«È molto importante che l'Opec aumenti la produzione di petrolio. I mercati mondiali sono fragili, i prezzi del petrolio stanno diventando troppo alti. Grazie!». Donald Trump torna alla carica, ma senza più i toni ultimativi dei mesi scorsi, quando si rivolgeva al Cartello ordinando di aprire i rubinetti dei pozzi. Sarà che le minacce hanno finito per sortire l'effetto contrario, visto che i Paesi produttori mondiali aderenti al cosiddetto Opec+ hanno deciso lo scorso dicembre di estendere l'accordo per ridurre l'output. Da allora, le quotazioni del Wti sono salite di quasi il 30%. Anche perché quello che dovrebbe essere il principale alleato degli Usa, cioè l'Arabia Saudita, ha invece strizzato la propria produzione di ben 546mila barili al giorno rispetto ai 322mila che avrebbe dovuto tagliare per rispettare i termini dell'accordo con gli altri partner. Soci che non si stanno comportando tutti allo stesso modo. La Russia, altro gigante della scena energetica, si finora è limitata a ridurre i livelli produttivi di appena 82mila barili contro i 230mila preventivati. Il movimento in ordine sparso dei componenti l'Opec+ non ha tuttavia impedito il sostanziale allineamento della produzione complessiva ai target stabiliti nell'ultimo vertice. E ciò ha avuto un peso sui prezzi, scesi comunque ieri (-0,7% il Wti, a 59 dollari; -0,8% il Brent, a 66,7 dollari).

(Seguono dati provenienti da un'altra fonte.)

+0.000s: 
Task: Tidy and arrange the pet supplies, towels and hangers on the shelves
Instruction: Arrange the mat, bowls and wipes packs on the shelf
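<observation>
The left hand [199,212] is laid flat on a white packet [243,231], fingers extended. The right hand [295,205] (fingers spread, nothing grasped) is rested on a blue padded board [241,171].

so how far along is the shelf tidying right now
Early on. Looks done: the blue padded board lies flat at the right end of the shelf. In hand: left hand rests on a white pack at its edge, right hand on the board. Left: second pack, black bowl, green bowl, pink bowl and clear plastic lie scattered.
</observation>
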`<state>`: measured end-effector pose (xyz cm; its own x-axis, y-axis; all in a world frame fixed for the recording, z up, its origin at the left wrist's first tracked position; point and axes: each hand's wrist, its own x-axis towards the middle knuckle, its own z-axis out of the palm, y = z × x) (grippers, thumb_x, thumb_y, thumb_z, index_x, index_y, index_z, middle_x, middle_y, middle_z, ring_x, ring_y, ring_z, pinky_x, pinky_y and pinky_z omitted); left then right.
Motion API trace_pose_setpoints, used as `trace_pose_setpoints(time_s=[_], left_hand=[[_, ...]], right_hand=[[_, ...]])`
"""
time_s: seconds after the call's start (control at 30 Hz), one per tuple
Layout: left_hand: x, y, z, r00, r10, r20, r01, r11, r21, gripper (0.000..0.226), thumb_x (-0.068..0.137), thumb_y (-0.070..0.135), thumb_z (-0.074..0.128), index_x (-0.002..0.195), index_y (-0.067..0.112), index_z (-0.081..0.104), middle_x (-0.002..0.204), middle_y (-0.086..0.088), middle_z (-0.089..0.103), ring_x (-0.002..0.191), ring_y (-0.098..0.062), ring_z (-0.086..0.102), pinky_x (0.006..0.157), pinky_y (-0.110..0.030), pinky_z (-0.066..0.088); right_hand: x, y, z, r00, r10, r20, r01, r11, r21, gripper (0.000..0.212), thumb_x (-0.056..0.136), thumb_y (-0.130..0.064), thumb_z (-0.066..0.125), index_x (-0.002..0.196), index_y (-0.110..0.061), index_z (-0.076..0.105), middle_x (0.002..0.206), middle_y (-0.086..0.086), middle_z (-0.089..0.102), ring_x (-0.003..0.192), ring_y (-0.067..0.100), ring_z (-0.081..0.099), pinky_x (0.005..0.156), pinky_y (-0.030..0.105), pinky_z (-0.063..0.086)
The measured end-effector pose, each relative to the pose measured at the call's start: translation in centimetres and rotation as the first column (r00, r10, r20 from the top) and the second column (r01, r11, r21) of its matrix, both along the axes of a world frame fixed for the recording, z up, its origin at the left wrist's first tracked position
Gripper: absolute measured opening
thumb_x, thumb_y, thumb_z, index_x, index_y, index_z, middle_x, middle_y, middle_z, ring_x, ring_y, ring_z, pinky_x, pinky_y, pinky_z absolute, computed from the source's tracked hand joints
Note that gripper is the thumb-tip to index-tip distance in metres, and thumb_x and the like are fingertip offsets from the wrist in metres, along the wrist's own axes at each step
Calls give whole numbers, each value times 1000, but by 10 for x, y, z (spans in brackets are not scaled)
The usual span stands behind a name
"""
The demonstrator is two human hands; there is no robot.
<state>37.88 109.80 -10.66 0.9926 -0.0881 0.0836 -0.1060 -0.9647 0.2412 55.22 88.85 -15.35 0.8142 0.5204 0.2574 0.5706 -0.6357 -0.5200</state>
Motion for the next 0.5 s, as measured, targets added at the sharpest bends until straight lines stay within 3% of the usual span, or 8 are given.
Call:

Trump ha del resto ragione a preoccuparsi. Elevate quotazioni del greggio rischiano di impattare su un ciclo globale che si va facendo più debole. E, sotto questo profilo, gli Stati Uniti hanno proprio ieri dovuto incassare due notizie negative. La prima riguarda la revisione al ribasso della crescita del Pil nel quarto trimestre 2018, corretta nella lettura definitiva al +2,2% (+2,6% la stima precedente). L'espansione nell'intero anno è stata pari al 2,9%, un livello che rischia quest'anno di non essere centrato, almeno in base alle previsioni di Standard&Poor's. L'agenzia di rating non ritiene che l'America possa andare oltre un +2,2%, sia a causa dell'ormai ridotto effetto sull'economia della riforma fiscale, sia per una politica monetaria più stringente. Inoltre, vengono citati i «venti contrari per l'economia globale, incertezze commerciali, preoccupazioni geopolitiche e un aumento dell'avversione al rischio tra gli investitori», come fattori di potenziale freno alla crescita.
Pur considerando «più probabile un rallentamento» nel breve termine, S&P non esclude del tutto una recessione, le cui probabilità sono salite al 20-25% dal 15-20% calcolato lo scorso trimestre. Quanto alla Fed, non toccherà più i tassi quest'anno, mentre nel 2020 ci sarà una sola stretta.